6.10 | Severability. |
It is the desire and intent of the parties that the provisions of this Agreement be enforced to the fullest extent permissible under the laws and public policies applied in each jurisdiction in which enforcement is sought. Accordingly, if any particular provision of this Agreement shall be adjudicated by a court of competent jurisdiction to be invalid, prohibited or unenforceable for any reason, such provision, as to such jurisdiction, shall be ineffective, without invalidating the remaining provisions of this Agreement or affecting the validity or enforceability of this Agreement or affecting the validity or enforceability of such provision in any other jurisdiction. Notwithstanding the foregoing, if such provision could be more narrowly drawn so as not to be invalid, prohibited or unenforceable in such jurisdiction, it shall, as to such jurisdiction, be so narrowly drawn, without invalidating the remaining provisions of this Agreement or affecting the validity or enforceability of such provision in any other jurisdiction.
* * * * *
IN WITNESS WHEREOF, the parties have executed this Securities Purchase Agreement as of the date first above written.
MEDAREX, INC. | ||
By: | ||
Name: | ||
Title: |
PFIZER OVERSEAS PHARMACEUTICALS INC. | ||
By: | ||
Name: | ||
Title: |
EXHIBIT A
SCHEDULE OF EXCEPTIONS
On July 13, 2004, the Company entered into an amendment to a Collaboration and License Agreement with Gilead Sciences, Inc. (the successor in interest to NeXstar Pharmaceuticals, Inc.). Under the terms of the amendment, the Company agreed to pay Gilead a total of $8.5 million in eight equal installments of $1,062,500, payable at the Company’s election, in cash, registered shares of the Company’s common stock or a combination thereof. The first of these payments was made on August 2, 2004, through the issuance of 185,622 shares of the Company’s common stock. The seven remaining payments will be made on a quarterly basis, commencing on October 1, 2004 and ending on April 3, 2006.
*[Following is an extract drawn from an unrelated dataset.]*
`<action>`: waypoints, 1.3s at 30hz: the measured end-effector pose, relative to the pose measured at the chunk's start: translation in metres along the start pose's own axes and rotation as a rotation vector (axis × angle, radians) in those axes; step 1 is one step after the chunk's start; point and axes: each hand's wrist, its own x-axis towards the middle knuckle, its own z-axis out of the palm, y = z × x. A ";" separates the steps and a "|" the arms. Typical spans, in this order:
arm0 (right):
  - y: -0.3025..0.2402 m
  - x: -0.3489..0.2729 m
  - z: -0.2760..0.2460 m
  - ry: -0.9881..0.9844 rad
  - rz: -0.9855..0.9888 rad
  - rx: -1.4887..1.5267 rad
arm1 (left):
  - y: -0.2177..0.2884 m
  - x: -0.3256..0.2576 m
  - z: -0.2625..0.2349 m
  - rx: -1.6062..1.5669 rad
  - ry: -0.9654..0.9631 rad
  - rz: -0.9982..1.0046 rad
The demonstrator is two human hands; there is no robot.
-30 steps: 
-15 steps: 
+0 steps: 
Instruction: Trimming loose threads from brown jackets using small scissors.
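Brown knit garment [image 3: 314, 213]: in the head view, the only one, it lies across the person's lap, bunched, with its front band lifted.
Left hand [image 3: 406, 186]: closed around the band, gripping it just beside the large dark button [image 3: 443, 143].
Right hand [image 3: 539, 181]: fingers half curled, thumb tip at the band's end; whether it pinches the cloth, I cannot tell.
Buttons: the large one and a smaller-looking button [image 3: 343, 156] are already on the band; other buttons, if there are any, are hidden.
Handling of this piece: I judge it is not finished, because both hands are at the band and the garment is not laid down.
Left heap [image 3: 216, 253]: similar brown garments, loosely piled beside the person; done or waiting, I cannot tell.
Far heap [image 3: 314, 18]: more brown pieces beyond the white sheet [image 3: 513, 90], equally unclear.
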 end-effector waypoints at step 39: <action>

On August 5, 2004, the Company completed the acquisition of Ability Biomedical Corporation. Under the terms of the share purchase agreement, upon the achievement of certain development milestones with respect to the Company’s anti-IP-10 antibody program, but no later than September 4, 2007, the Company may be required to pay the former shareholders of Ability Biomedical Corporation an additional amount of approximately $3.68 million in cash, registered shares of the Company’s common stock or a combination thereof, subject to fluctuations in currency exchange rates.